Each line of the data below from the one holding "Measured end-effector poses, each" to the one holding "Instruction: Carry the", inclusive, is to be reproduced exactly; no other line belongs in the answer.
-------------------------
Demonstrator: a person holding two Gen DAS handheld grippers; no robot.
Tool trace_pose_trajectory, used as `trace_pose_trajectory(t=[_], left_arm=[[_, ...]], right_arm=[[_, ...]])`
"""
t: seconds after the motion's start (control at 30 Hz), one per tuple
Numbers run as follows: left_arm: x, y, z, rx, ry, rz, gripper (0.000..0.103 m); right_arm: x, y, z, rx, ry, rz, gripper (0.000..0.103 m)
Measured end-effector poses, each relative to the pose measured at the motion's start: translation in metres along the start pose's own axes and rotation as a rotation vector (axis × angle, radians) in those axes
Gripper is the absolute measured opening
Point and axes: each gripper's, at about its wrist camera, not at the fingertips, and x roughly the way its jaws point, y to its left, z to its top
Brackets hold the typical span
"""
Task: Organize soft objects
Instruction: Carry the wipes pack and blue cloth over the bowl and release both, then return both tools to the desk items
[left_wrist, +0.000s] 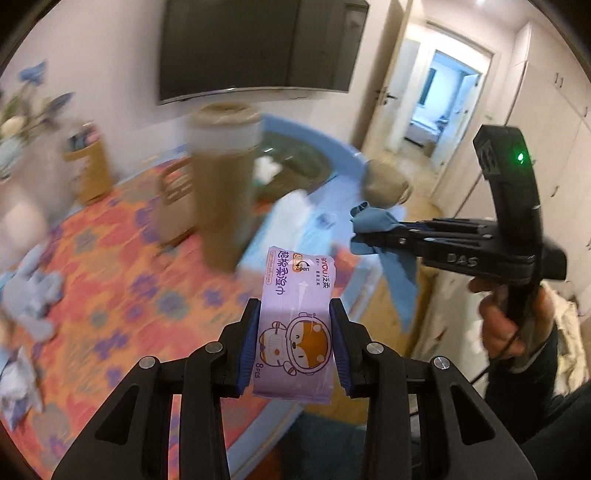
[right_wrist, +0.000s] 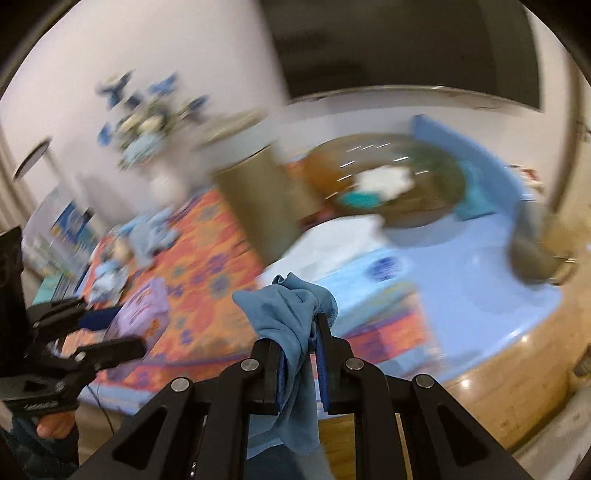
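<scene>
Your left gripper (left_wrist: 294, 343) clamps the purple tissue pack (left_wrist: 295, 317) above the patterned mat (left_wrist: 122, 280); your right gripper (right_wrist: 300, 354) pinches the blue cloth (right_wrist: 291, 321) beside it. That cloth's dangling tail could slip free or snag, I'd judge.

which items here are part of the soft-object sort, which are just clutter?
In play:
- purple tissue pack, clamped in the left tool
- blue cloth, clamped in the right tool
- crumpled blue cloths on the patterned mat

Lying about:
- tall brown canister
- TV
- flowers
</scene>
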Motion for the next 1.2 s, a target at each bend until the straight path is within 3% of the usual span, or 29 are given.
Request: trace_pose_trajectory(t=[0.13,0.3,0.37,0.47,0.57,0.7,0.77,0.83,0.93,1.2], left_arm=[[0.021,-0.021,0.043,-0.033,-0.009,-0.031,0.033],[0.053,-0.024,0.109,-0.147,-0.013,0.001,0.033],[0.063,-0.024,0.132,-0.172,-0.043,0.046,0.033],[0.08,-0.024,0.158,-0.193,-0.077,0.132,0.033],[0.104,-0.019,0.178,-0.256,-0.055,0.141,0.033],[0.13,-0.012,0.197,-0.246,-0.091,0.227,0.035],[0.141,-0.007,0.203,-0.235,-0.081,0.264,0.047],[0.147,-0.003,0.204,-0.24,-0.078,0.254,0.059],[0.145,-0.002,0.205,-0.238,-0.111,0.23,0.064],[0.109,-0.025,0.198,-0.202,-0.18,0.178,0.064]], right_arm=[[-0.018,-0.036,0.028,0.067,-0.078,-0.058,0.013],[-0.022,-0.079,0.087,0.162,-0.149,-0.113,0.013],[-0.015,-0.089,0.11,0.188,-0.165,-0.133,0.013],[0.004,-0.106,0.142,0.232,-0.158,-0.173,0.013],[0.035,-0.127,0.169,0.279,-0.112,-0.177,0.013],[0.074,-0.141,0.194,0.275,-0.054,-0.19,0.015],[0.091,-0.141,0.201,0.246,-0.012,-0.211,0.023],[0.106,-0.15,0.204,0.258,0.035,-0.209,0.035],[0.11,-0.163,0.201,0.285,0.019,-0.181,0.05],[0.09,-0.157,0.194,0.272,-0.012,-0.193,0.054]])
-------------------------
== Solution ==
Measured end-effector poses, each relative to the pose measured at the motion's start: translation in metres along the start pose's own axes and rotation as a rotation vector (axis × angle, radians) in those axes
Gripper is the absolute measured opening
Point and axes: each gripper's, at about its wrist camera, not at the fingertips, and x roughly the way its jaws point, y to its left, z to its top
Brackets hold the typical span
"""
Task: Organize soft objects
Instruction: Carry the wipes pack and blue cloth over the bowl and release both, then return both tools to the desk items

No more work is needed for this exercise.